Bien sûr, il faudra reconstruire avec cet héritage : redonner confiance à l'investissement locatif, accompagner les jeunes ménages sur le chemin de la propriété et réussir la rénovation énergétique du parc immobilier.

Au-delà de l’héritage politique, le contexte géopolitique et économique pèse également sur le marché. Les tensions au Moyen-Orient et l’évolution des taux directeurs de la BCE (Banque centrale européenne) peuvent-elles freiner une éventuelle relance en 2027 ?

L.C. : Notre histoire montre que les conflits géopolitiques ont provoqué des tensions économiques, notamment une remontée rapide des taux d'intérêt. Aujourd'hui, ces taux immobiliers restent relativement accessibles, mais chaque décision de la BCE sur les taux directeurs impacte immédiatement le marché immobilier.

Nous l'avons vu en 2025 : le marché a redémarré grâce à huit baisses successives des taux de la BCE, après un pic à 4 %. En revanche, la récente remontée des taux de 0,25 point fragilise à nouveau le marché. L’année 2026 s’annonce déjà comme une période de décrue des transactions immobilières, après la reprise en 2025. Nous passons d’un marché en convalescence à un marché en rechute.

En tant que président de la FNAIM, quelles sont vos attentes concernant les programmes des candidats en matière de logement ?

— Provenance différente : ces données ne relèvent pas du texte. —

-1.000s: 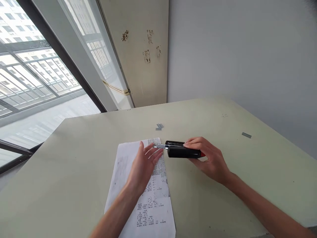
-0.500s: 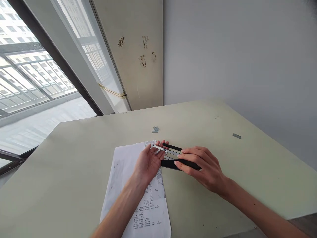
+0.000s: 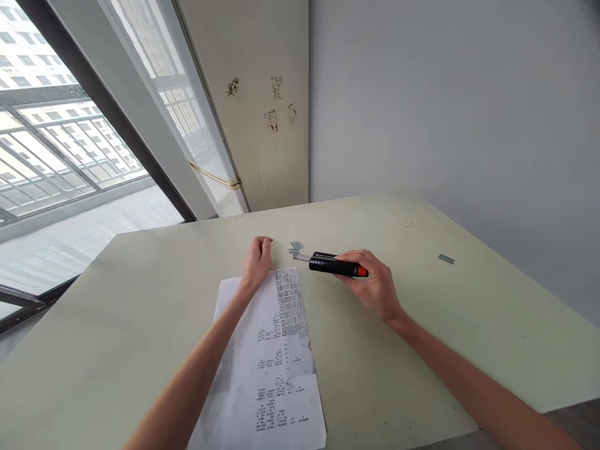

L.C. : Si nous ne savons plus construire de logements, ni accompagner les ménages, il est temps de définir une véritable stratégie sur les 15 ou 20 prochaines années, qui doit être orientée par le futur président de la République. L’important, c’est d’avoir une vision claire sur le logement des Français et une véritable analyse économique.

J’attends des candidats qu’ils s’attaquent aux véritables racines du mal, tant dans les grandes villes que sur le reste du territoire. La bonne nouvelle, c’est que les 11 groupes politiques présents à l’Assemblée nationale sont enfin conscients de la crise du logement.

Aujourd’hui, la politique du logement est trop complexe pour être laissée dans une errance permanente, entre les mains de ministres qui changent régulièrement et dont les dossiers ne se transmettent pas. L’absence de continuité n’aide pas à l’élaboration d’une vision sur le long terme. Il est essentiel de s'appuyer sur une réflexion commune de la société civile et des acteurs du secteur : bailleurs sociaux, propriétaires, fédérations professionnelles, promoteurs, constructeurs, banques, syndicats...

Tous doivent être entendus pour établir un constat global, avant de donner une véritable trajectoire politique et économique de l'immobilier à la France. De notre côté, à la FNAIM, nous avons hâte de voir les propositions des candidats.